* About this exercise *
Your job is to copy every line in the material containing the word "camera".

* Supplied information *
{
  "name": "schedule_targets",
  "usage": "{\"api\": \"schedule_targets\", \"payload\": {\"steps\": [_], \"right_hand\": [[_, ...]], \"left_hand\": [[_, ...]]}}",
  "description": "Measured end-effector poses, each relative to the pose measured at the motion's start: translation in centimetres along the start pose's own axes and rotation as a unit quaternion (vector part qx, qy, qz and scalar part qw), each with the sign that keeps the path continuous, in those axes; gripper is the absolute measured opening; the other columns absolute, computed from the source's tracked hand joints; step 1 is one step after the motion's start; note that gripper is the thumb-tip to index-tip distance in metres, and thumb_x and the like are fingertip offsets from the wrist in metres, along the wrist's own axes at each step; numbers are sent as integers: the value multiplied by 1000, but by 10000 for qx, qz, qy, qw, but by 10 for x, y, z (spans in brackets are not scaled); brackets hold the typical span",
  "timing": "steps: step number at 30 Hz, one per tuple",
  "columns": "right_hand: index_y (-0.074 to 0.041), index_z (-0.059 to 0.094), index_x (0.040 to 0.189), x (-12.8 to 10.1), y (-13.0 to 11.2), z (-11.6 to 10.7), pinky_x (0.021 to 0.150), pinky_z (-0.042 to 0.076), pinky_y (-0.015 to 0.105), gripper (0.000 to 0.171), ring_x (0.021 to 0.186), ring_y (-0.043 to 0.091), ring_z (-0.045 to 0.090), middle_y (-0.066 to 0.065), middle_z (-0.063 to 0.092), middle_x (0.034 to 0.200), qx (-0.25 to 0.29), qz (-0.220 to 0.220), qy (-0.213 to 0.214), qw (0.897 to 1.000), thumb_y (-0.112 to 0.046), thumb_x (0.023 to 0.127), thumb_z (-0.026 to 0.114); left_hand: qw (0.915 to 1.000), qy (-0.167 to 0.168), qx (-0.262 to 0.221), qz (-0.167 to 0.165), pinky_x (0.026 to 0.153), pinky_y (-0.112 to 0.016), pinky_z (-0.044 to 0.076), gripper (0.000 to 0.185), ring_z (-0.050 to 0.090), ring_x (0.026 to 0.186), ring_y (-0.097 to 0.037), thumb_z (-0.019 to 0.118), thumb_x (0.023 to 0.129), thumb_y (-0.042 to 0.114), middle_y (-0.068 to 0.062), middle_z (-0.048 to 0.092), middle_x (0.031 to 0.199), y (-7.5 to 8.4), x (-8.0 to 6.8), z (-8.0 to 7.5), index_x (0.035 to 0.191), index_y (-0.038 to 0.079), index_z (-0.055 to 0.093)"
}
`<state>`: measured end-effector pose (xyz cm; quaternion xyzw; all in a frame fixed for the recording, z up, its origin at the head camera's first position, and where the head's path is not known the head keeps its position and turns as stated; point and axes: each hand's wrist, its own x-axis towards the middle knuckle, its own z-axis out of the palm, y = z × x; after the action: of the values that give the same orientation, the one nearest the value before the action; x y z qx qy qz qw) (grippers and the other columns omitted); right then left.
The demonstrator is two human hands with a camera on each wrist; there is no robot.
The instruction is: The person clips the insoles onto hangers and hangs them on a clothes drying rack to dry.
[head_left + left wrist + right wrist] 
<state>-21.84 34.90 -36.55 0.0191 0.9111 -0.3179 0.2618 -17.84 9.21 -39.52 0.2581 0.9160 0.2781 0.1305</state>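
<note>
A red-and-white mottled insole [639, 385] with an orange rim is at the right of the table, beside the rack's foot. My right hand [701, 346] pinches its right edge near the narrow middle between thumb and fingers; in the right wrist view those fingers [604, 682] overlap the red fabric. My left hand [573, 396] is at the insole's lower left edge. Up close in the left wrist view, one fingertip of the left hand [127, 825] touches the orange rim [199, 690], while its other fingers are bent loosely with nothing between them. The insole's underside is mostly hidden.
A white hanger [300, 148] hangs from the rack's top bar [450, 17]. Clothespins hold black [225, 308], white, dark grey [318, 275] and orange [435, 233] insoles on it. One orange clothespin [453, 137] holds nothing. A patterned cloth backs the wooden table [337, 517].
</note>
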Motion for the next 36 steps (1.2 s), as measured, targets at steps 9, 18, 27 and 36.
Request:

* Task output *
`<state>`: measured end-effector pose (xyz cm; quaternion xyzw; all in a frame fixed for the recording, z up, its origin at the head camera's first position, and where the head's path is not known the head keeps its position and turns as stated; point and axes: each hand's wrist, its own x-axis towards the middle knuckle, its own z-axis out of the palm, y = z × x; after the action: of the values that give the same orientation, the one nearest the value before the action; x y z qx qy qz qw) (grippers and the other columns omitted); right then left.
The demonstrator is two human hands with a camera on each wrist; there is no robot.

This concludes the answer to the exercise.